Problem to work on: Character for character, give back every line below.

Start of Data excerpt

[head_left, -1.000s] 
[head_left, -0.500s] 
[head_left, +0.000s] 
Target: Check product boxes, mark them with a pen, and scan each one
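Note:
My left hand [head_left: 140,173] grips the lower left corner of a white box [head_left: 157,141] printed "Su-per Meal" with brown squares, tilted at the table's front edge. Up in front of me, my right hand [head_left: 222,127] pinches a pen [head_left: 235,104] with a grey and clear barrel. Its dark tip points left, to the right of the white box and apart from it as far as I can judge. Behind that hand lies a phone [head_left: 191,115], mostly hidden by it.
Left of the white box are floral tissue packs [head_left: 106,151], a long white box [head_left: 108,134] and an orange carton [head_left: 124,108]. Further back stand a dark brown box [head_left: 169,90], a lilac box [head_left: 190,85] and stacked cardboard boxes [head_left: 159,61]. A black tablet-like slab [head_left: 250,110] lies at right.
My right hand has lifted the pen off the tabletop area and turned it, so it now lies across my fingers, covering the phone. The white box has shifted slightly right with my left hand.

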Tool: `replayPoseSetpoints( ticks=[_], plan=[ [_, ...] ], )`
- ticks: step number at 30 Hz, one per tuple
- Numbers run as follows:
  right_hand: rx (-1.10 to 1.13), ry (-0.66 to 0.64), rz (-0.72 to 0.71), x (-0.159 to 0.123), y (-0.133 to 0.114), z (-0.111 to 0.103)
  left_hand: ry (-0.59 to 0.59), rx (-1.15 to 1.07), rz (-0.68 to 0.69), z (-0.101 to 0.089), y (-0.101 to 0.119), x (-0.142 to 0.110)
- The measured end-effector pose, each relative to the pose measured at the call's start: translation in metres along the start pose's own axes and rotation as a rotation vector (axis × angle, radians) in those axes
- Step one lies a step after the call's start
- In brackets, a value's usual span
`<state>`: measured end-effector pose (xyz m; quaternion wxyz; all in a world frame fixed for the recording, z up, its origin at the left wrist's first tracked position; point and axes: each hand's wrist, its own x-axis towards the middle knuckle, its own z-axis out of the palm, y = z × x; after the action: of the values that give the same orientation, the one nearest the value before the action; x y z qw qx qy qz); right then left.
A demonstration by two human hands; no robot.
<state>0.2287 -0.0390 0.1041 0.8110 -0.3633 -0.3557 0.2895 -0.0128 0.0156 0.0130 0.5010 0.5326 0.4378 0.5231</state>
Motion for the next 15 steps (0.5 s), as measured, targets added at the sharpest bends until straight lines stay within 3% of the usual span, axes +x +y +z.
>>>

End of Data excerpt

Exercise result:
[head_left, -1.000s] 
[head_left, -0.500s] 
[head_left, +0.000s] 
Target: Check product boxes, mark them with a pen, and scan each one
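Note:
My left hand [head_left: 140,173] grips the lower left corner of a white box [head_left: 157,141] printed "Su-per Meal" with brown squares, tilted at the table's front edge. Up in front of me, my right hand [head_left: 222,127] pinches a pen [head_left: 235,104] with a grey and clear barrel. Its dark tip points left, to the right of the white box and apart from it as far as I can judge. Behind that hand lies a phone [head_left: 191,115], mostly hidden by it.
Left of the white box are floral tissue packs [head_left: 106,151], a long white box [head_left: 108,134] and an orange carton [head_left: 124,108]. Further back stand a dark brown box [head_left: 169,90], a lilac box [head_left: 190,85] and stacked cardboard boxes [head_left: 159,61]. A black tablet-like slab [head_left: 250,110] lies at right.
My right hand has lifted the pen off the tabletop area and turned it, so it now lies across my fingers, covering the phone. The white box has shifted slightly right with my left hand.
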
Tool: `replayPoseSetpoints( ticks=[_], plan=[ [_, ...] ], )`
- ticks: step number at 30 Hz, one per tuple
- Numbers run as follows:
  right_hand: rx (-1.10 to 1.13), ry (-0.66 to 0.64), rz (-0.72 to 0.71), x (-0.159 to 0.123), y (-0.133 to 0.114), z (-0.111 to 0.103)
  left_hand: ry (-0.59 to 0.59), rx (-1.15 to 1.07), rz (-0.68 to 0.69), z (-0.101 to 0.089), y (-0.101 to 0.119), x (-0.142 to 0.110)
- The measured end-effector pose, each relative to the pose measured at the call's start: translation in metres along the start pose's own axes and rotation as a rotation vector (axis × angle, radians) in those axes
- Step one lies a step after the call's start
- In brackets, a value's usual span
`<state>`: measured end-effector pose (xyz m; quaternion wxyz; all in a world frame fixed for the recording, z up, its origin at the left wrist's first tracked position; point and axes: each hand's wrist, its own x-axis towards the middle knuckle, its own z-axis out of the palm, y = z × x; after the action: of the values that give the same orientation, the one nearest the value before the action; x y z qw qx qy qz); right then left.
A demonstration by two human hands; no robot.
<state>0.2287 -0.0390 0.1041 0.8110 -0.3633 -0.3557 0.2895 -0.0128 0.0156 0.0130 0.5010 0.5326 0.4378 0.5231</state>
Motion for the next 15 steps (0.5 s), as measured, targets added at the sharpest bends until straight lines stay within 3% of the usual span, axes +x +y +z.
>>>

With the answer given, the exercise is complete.